1

I am kind of new to Java and I am trying some stuff with swing.

    class CustomListSelectionListener implements ListSelectionListener {
    public void valueChanged (ListSelectionEvent e)
    {
        //All this listener does is to return the NAME of the selected connection to the static method gotocategories.
        JList lsm = (JList)e.getSource();
        Home.goToCategories((String)lsm.getSelectedValue());
    }

problem is, the listener is a class, so basically if I call a static method from the "home class" I need to make all the variables I have to use in the "goToCategories" function static.
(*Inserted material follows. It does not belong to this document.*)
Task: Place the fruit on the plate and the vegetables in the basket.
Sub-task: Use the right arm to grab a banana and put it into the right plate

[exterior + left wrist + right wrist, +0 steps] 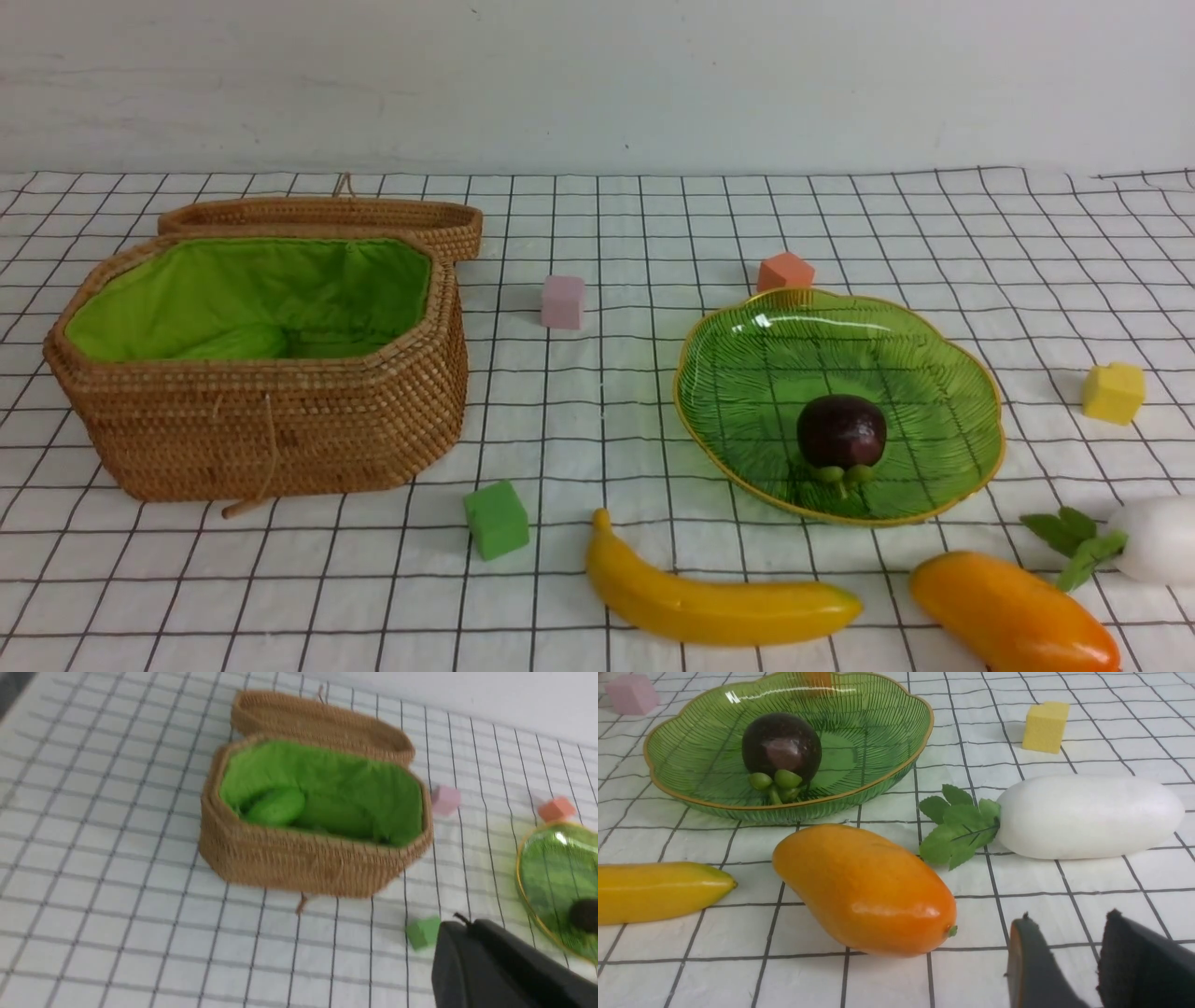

    public static void goToCategories(String collectionname)
{
    Statement stmt;
    try
    {
        stmt = privconn.createStatement();
        //Getting the collection ID;
        String firststmt = "SELECT * FROM collection WHERE Name='"+collectionname+"' AND User_ID = "+userID+"";
        ResultSet rs = stmt.executeQuery(firststmt);
        rs.next();
        int id = rs.getInt("ID");
        JOptionPane.showMessageDialog(null, id);

    } catch(Exception E)
    {
        E.printStackTrace();
    }
}

This code works , but I think I am creating a lot of static variables and I am not sure that's the best way to do it. Of course as soon as I try and remove the static it'll say "Cannot make static reference to non-static field ..."

arocketman
  • 1,134
  • 12
  • 21
  • 3
    You should read up and understand exactly what `static` means. http://stackoverflow.com/questions/3903537/i-want-to-know-the-difference-between-static-method-and-non-static-method and http://docs.oracle.com/javase/tutorial/java/javaOO/classvars.html are good references. – Mike B Jan 22 '14 at 21:06
  • 2
    Note: You don't want to [create SQL queries like that](http://en.wikipedia.org/wiki/SQL_injection). Use [prepared statements](http://docs.oracle.com/javase/tutorial/jdbc/basics/prepared.html) instead. – Alexis C. Jan 22 '14 at 21:08
  • Or a library that handles all that stuff for you like Hibernate. – corsiKa Jan 22 '14 at 21:09

2 Answers2

1

If your CustomSelectionListener class has a reference to an instance of your Home class, you will be able to call non-static methods on that instance.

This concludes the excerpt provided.